[Directions]: Set down, exactly and in full, the line holding "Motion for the" and all the lines after it until the listing ends, and nothing else.

--- Data extract ---

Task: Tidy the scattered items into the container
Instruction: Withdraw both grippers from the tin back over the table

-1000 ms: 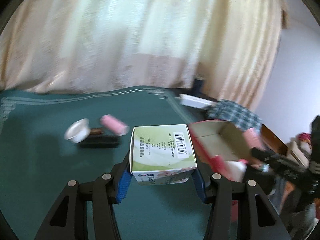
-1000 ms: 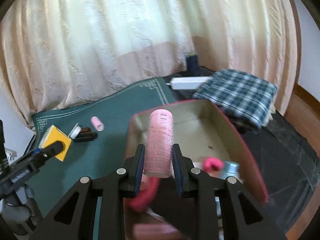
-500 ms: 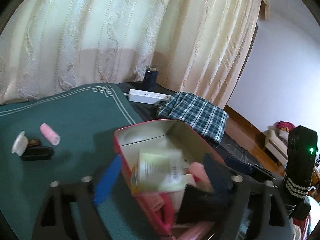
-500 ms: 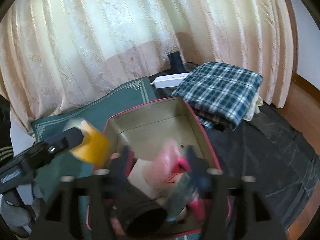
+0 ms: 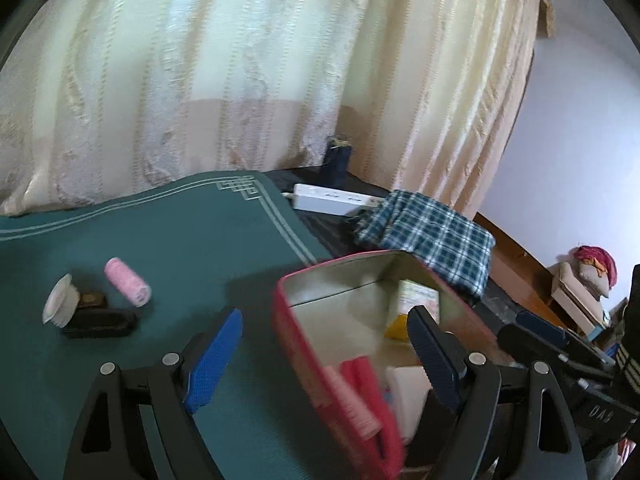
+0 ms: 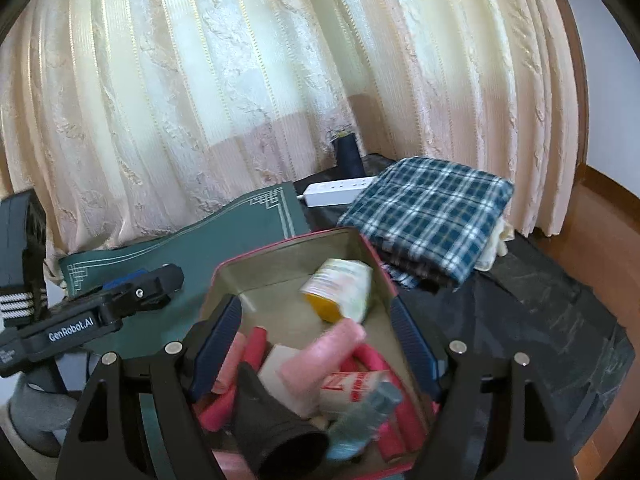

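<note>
Dropping things off is the step you are in: both grippers hang over the red tin [image 6: 224,276] with nothing between their pads. Your left gripper [image 5: 324,356] stands wide, straddling the tin's near wall, one blue pad over the green mat [image 5: 168,240] and the other inside the tin. Your right gripper [image 6: 316,336] is just as wide, spread above the tin's contents. The green-and-yellow carton [image 6: 340,290] lies tilted against the far end of the tin, and a pale pink roller [image 6: 324,356] lies on top of the heap below the right jaws.

Your next move, I judge, is a swing of the left gripper out to the cluster left on the mat, well apart from the tin. Count there: one pink roller [image 5: 128,282], one white cap-like piece [image 5: 60,300], one flat black item [image 5: 100,322] and one small brown thing [image 5: 91,299] wedged between cap and black item. That makes four pieces to fetch. They touch one another, so come in on the roller first, since it lies freest.

Inside the tin, count one carton, one red-and-white box [image 6: 356,390], one black cone-shaped piece [image 6: 276,428] and one clear bottle [image 6: 364,420]; the pink and red rollers overlap and blur too much to number, probably six or more.
</note>
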`<state>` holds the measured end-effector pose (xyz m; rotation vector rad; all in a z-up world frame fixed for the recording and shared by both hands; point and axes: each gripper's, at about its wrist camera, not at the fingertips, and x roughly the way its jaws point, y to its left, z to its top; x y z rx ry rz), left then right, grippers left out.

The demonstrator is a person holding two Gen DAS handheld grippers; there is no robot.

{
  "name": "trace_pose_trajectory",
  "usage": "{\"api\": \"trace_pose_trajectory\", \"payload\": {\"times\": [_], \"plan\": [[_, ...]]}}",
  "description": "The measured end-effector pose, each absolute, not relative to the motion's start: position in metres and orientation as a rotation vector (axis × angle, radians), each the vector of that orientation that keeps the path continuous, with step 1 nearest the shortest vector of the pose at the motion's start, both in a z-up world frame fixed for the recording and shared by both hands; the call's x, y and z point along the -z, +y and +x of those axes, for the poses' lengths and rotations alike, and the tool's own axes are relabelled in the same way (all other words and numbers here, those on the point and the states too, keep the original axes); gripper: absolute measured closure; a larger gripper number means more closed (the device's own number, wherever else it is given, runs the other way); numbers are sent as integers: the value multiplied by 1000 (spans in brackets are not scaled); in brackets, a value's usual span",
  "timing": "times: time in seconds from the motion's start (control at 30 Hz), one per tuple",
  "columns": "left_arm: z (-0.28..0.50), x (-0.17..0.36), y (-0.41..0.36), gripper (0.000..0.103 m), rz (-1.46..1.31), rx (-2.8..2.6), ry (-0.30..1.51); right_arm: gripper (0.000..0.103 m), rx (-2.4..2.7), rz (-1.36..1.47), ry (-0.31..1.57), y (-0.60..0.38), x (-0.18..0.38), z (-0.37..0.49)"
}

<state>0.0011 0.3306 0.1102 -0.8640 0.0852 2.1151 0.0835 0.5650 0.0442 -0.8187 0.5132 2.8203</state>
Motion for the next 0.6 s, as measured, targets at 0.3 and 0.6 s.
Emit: {"api": "trace_pose_trajectory", "payload": {"times": [0.3,0.6], "plan": [[-19,-109,232,17,-891,-2270,31,21,-2906,-789,517,510,-66,77],[-42,-97,128,17,-937,-2387,-43,21,-3009,-897,472,423,-62,44]]}}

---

[Result below]:
Motion for the next 0.6 s, as measured, targets at 0.3 and 0.6 s.
Emit: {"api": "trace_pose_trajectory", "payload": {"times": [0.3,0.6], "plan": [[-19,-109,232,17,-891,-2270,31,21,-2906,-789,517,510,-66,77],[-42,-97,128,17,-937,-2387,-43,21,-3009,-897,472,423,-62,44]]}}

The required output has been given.